■ Task brief ■
Report each line of the data that has "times" somewhere in it.

┄┄┄┄┄┄┄┄┄┄┄┄┄┄┄┄┄┄┄┄

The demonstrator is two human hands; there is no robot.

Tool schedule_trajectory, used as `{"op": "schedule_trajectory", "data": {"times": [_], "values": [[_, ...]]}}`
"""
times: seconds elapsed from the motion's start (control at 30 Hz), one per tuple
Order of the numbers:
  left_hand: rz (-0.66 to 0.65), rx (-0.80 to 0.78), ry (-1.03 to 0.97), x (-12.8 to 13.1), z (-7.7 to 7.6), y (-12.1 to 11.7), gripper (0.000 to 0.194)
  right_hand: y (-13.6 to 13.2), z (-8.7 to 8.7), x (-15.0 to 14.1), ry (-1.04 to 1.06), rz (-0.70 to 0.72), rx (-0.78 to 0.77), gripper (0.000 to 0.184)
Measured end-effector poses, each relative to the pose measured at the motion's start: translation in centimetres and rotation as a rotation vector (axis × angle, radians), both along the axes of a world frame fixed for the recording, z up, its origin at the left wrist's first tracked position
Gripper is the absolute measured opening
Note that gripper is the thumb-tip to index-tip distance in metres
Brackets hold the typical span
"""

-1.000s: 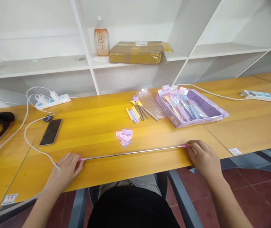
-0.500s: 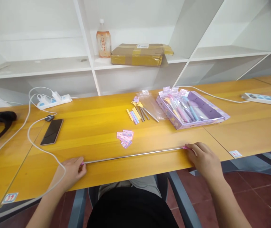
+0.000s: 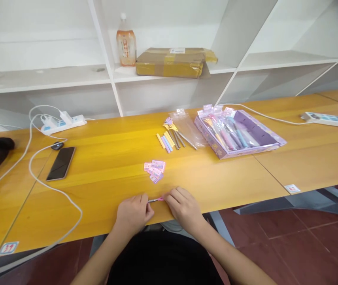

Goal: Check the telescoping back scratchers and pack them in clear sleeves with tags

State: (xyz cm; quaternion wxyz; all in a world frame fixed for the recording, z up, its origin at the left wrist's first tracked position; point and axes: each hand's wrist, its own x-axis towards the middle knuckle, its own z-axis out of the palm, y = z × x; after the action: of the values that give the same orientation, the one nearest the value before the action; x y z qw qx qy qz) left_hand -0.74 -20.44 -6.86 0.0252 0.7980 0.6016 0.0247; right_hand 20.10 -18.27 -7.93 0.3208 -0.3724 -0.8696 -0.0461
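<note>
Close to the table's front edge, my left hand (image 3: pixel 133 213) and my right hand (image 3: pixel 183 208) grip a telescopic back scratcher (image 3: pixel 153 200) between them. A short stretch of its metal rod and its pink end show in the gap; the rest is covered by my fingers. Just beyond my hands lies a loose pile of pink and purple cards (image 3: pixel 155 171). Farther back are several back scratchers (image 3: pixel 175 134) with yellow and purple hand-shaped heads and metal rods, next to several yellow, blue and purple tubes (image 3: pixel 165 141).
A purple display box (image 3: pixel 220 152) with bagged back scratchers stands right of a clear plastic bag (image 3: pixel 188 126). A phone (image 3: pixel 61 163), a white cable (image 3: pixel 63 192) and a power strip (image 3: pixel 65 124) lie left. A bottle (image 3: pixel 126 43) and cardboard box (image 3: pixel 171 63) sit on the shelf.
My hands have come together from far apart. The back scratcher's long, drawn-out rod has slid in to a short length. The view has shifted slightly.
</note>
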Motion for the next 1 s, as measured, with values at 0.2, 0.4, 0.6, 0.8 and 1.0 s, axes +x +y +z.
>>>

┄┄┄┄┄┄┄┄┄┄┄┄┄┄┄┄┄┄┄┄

■ Solution for this task ■
Tool schedule_trajectory, used as `{"op": "schedule_trajectory", "data": {"times": [_], "values": [[_, ...]]}}`
times: seconds elapsed from the motion's start (control at 30 Hz), one per tuple

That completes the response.